§ **WHAT YOU ARE ASKED TO DO**
Return all lines of the data in which the string "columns" occurs.

*** Begin section ***

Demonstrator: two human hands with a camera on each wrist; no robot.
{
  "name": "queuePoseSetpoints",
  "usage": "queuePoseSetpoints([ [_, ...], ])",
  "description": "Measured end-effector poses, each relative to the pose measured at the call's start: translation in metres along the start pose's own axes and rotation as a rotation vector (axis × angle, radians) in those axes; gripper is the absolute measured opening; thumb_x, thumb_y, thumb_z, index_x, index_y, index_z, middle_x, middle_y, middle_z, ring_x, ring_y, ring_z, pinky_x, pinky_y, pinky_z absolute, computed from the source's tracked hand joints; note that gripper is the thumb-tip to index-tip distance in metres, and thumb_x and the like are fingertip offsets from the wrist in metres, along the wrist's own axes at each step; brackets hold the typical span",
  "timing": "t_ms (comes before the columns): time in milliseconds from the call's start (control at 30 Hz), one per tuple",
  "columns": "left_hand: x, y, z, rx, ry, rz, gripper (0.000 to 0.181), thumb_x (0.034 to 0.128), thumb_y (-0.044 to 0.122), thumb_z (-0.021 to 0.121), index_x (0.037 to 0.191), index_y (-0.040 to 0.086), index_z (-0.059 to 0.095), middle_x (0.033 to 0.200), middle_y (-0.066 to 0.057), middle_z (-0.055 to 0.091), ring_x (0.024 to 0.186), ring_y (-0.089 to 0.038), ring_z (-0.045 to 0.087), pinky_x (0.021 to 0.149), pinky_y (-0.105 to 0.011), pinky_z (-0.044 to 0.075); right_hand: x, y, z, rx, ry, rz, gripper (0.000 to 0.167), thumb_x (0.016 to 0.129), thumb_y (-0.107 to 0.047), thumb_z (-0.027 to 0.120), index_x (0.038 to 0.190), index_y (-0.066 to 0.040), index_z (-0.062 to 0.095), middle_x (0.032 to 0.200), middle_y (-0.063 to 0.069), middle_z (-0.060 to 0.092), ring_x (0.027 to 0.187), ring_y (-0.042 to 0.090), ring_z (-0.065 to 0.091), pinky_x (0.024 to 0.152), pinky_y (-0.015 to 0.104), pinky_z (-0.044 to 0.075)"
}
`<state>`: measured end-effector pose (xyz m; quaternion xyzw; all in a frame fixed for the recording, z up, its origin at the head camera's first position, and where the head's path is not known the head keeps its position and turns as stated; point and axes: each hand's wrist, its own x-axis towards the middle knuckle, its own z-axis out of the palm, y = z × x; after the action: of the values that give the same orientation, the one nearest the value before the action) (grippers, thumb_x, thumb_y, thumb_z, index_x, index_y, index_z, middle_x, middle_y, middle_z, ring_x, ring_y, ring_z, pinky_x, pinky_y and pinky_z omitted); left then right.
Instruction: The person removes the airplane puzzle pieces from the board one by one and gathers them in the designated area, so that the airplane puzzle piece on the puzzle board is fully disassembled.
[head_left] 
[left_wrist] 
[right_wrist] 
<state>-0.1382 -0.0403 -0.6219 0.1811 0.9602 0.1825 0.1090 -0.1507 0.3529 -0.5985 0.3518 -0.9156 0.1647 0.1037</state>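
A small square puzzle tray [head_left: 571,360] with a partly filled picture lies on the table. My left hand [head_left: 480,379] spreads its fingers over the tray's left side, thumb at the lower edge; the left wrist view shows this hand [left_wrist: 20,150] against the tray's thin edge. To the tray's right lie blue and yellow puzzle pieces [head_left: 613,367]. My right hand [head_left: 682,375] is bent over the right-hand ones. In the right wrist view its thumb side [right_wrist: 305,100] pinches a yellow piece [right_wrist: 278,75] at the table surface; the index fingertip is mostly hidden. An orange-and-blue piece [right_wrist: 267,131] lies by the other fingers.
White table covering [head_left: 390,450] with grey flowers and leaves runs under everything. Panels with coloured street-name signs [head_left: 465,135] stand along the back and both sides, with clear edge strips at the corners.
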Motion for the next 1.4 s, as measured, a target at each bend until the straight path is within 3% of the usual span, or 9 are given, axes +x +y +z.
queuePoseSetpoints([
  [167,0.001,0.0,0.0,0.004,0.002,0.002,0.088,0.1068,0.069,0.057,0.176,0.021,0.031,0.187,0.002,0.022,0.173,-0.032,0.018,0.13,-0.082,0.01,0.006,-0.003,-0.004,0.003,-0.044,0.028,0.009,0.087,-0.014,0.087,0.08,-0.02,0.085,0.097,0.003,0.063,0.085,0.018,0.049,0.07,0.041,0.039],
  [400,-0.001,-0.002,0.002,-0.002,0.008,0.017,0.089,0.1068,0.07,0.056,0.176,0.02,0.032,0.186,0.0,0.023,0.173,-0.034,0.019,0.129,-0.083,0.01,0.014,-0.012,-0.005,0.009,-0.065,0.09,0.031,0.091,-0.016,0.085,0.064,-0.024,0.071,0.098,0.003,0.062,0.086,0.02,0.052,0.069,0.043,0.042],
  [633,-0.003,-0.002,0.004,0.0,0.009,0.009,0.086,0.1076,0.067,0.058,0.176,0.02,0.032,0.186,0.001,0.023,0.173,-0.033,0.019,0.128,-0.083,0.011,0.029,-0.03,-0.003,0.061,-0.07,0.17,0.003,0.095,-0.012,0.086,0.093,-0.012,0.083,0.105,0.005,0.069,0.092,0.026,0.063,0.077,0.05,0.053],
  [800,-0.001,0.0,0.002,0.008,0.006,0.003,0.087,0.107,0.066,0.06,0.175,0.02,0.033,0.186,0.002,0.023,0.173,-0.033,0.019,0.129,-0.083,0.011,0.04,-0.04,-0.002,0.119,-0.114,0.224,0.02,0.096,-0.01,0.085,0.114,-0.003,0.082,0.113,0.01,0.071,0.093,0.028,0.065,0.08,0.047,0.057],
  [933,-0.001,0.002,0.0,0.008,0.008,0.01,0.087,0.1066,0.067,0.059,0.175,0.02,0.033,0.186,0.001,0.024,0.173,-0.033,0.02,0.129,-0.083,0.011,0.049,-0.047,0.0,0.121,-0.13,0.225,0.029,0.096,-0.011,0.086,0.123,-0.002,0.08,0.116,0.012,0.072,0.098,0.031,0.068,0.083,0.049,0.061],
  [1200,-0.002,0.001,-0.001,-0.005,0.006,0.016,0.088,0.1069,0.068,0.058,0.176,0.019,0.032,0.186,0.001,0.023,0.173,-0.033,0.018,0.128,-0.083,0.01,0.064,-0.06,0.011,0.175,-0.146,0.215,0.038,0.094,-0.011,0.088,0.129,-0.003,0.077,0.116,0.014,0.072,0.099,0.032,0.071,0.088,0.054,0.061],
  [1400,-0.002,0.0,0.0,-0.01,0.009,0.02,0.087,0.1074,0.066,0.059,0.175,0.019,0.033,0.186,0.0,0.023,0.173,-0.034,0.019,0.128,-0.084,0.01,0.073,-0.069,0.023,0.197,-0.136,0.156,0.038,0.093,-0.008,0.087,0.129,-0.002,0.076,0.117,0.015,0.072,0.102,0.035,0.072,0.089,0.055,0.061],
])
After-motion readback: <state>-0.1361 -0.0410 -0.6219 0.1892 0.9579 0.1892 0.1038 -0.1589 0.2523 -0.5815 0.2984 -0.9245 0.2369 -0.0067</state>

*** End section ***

§ **WORKED SOLUTION**
  "timing": "t_ms (comes before the columns): time in milliseconds from the call's start (control at 30 Hz), one per tuple",
  "columns": "left_hand: x, y, z, rx, ry, rz, gripper (0.000 to 0.181), thumb_x (0.034 to 0.128), thumb_y (-0.044 to 0.122), thumb_z (-0.021 to 0.121), index_x (0.037 to 0.191), index_y (-0.040 to 0.086), index_z (-0.059 to 0.095), middle_x (0.033 to 0.200), middle_y (-0.066 to 0.057), middle_z (-0.055 to 0.091), ring_x (0.024 to 0.186), ring_y (-0.089 to 0.038), ring_z (-0.045 to 0.087), pinky_x (0.021 to 0.149), pinky_y (-0.105 to 0.011), pinky_z (-0.044 to 0.075); right_hand: x, y, z, rx, ry, rz, gripper (0.000 to 0.167), thumb_x (0.016 to 0.129), thumb_y (-0.107 to 0.047), thumb_z (-0.027 to 0.120), index_x (0.038 to 0.190), index_y (-0.066 to 0.040), index_z (-0.062 to 0.095), middle_x (0.032 to 0.200), middle_y (-0.063 to 0.069), middle_z (-0.060 to 0.092), ring_x (0.027 to 0.187), ring_y (-0.042 to 0.090), ring_z (-0.065 to 0.091), pinky_x (0.024 to 0.152), pinky_y (-0.015 to 0.104), pinky_z (-0.044 to 0.075)"

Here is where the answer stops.